Suggested KPIs / metrics to track
- Time saved per task (e.g., research reduced from hours to ~10 minutes).
- Number of tasks automated (weekly / monthly).
- Employee hours reallocated to second-curve work (strategy, sales).
- Error / quality rate of automated outputs (post-deployment).
- Agent usage cost (tokens / $ per month) vs productivity gain / ROI.
- Number of agent / app deployments shared internally.
Risks & guardrails
- Don’t accept AI outputs as fact — verify citations.
- Don’t automate processes you cannot map and validate yourself.
- Watch token/model costs when using multimodel aggregators or heavy media generators.
- Keep human ownership for tasks with high leverage, people dimension, or ambiguous context.
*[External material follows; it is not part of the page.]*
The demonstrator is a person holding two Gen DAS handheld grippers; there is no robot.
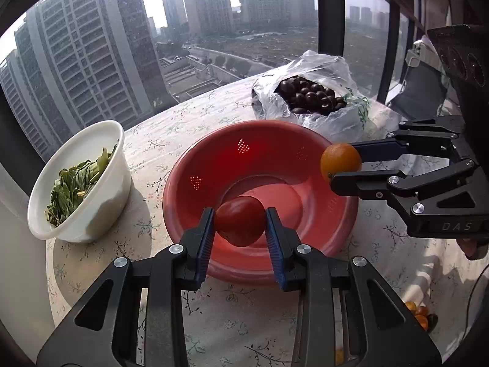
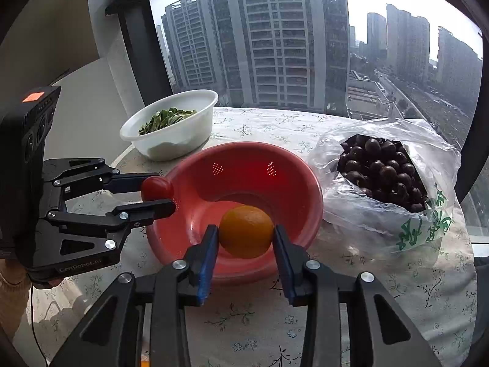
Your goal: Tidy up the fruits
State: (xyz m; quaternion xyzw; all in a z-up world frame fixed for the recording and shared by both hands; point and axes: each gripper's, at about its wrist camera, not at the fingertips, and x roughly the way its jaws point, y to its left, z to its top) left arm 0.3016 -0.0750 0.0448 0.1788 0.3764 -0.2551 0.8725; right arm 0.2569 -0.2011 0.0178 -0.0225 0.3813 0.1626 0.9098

One-sentence executive summary
Use the 2-curve mental model to triage tasks: delegate Acceleration, Research, Ranking, Routine (4R) to AI/agents following a manual→hybrid→automate playbook, and keep strategy, negotiation, people‑centered, high-judgment work for humans; verify sources, control costs, and iterate prompts across models.
Presenters / sources
- Presenter referenced as “M.”
- Economists cited: Alfred Marshall (diminishing returns), Brian Arthur (increasing returns).
- Tools/platforms mentioned: ChatGPT / LLM chat aggregator, Claude, Dipagent, various image/video generators (e.g., Nani Banana).